Please tally the lines of the records that contain "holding" and send back only the total.

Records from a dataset
- Opening Delimiter -
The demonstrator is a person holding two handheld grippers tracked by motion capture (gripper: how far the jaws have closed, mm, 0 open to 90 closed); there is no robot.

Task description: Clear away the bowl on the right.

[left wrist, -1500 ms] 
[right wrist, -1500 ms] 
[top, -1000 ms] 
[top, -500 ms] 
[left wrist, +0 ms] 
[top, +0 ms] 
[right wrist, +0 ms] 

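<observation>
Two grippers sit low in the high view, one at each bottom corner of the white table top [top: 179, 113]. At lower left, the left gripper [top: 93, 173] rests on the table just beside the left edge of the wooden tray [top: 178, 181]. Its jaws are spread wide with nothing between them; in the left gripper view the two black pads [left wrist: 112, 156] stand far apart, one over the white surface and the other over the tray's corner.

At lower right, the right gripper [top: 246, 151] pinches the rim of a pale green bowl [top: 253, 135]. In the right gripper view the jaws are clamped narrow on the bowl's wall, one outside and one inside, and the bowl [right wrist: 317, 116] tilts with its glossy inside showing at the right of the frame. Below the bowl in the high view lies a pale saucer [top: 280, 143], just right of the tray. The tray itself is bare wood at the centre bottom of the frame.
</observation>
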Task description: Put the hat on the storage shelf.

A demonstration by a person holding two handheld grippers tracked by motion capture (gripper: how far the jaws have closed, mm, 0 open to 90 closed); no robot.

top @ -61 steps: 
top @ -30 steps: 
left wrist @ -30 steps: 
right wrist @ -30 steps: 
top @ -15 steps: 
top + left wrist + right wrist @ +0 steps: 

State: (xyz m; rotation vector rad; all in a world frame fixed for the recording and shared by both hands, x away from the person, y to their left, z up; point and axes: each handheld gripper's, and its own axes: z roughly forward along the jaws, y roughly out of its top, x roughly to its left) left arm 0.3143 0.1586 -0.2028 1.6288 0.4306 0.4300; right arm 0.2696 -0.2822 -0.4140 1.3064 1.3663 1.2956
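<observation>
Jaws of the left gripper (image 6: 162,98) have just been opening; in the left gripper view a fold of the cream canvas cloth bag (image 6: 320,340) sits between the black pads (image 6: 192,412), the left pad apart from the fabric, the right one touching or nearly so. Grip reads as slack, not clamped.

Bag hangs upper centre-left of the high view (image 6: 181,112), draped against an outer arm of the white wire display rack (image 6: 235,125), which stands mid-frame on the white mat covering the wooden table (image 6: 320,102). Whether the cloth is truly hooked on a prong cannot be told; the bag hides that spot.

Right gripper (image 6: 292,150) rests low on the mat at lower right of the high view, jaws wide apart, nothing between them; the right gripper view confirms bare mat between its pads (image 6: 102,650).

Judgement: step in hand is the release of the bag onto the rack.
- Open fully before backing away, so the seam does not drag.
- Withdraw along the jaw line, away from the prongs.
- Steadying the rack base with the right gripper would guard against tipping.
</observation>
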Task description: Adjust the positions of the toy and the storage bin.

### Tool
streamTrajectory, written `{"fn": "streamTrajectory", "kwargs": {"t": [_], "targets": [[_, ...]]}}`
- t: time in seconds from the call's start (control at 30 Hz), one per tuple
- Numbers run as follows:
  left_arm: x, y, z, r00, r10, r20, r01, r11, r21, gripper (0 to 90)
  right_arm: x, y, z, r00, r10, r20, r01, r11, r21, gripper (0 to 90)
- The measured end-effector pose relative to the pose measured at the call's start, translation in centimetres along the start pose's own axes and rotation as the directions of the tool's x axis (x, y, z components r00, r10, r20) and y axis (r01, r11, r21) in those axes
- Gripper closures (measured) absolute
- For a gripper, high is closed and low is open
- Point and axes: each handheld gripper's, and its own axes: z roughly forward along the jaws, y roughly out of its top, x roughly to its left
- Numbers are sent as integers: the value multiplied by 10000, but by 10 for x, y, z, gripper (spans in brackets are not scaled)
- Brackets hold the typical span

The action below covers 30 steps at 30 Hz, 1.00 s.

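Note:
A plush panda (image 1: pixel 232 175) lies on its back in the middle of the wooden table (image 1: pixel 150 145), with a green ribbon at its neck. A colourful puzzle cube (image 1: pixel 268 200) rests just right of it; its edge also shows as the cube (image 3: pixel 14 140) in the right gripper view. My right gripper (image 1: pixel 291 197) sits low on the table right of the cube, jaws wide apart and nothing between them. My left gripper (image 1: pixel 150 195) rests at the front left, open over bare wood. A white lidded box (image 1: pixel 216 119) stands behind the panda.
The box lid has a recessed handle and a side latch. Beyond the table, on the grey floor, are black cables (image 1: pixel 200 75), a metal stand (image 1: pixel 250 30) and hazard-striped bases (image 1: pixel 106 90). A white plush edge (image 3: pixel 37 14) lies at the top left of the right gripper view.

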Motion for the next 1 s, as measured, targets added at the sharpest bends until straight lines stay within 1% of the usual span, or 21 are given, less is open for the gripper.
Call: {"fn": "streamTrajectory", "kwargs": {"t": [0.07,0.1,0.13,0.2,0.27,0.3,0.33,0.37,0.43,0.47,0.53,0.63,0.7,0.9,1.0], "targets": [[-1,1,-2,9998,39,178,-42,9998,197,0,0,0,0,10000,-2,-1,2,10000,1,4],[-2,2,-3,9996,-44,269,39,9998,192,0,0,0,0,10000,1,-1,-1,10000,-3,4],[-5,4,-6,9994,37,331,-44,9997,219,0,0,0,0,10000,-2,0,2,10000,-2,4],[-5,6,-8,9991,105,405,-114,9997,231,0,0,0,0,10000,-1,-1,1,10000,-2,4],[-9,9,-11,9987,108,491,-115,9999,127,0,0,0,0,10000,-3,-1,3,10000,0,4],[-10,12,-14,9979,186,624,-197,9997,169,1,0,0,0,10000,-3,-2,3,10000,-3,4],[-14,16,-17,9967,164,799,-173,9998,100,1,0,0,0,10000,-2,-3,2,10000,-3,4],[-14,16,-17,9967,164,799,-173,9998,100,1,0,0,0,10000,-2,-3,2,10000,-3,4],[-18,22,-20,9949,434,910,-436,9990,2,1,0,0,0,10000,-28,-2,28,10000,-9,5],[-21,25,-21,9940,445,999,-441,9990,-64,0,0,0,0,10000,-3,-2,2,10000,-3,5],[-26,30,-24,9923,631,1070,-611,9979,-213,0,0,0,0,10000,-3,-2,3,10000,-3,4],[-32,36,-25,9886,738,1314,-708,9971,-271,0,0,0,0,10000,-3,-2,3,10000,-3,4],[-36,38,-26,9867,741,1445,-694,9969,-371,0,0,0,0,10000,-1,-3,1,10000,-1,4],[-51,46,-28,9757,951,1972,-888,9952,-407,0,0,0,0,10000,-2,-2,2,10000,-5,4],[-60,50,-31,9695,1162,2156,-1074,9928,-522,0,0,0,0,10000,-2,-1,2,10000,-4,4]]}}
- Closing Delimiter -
WRITTEN ANSWER:
2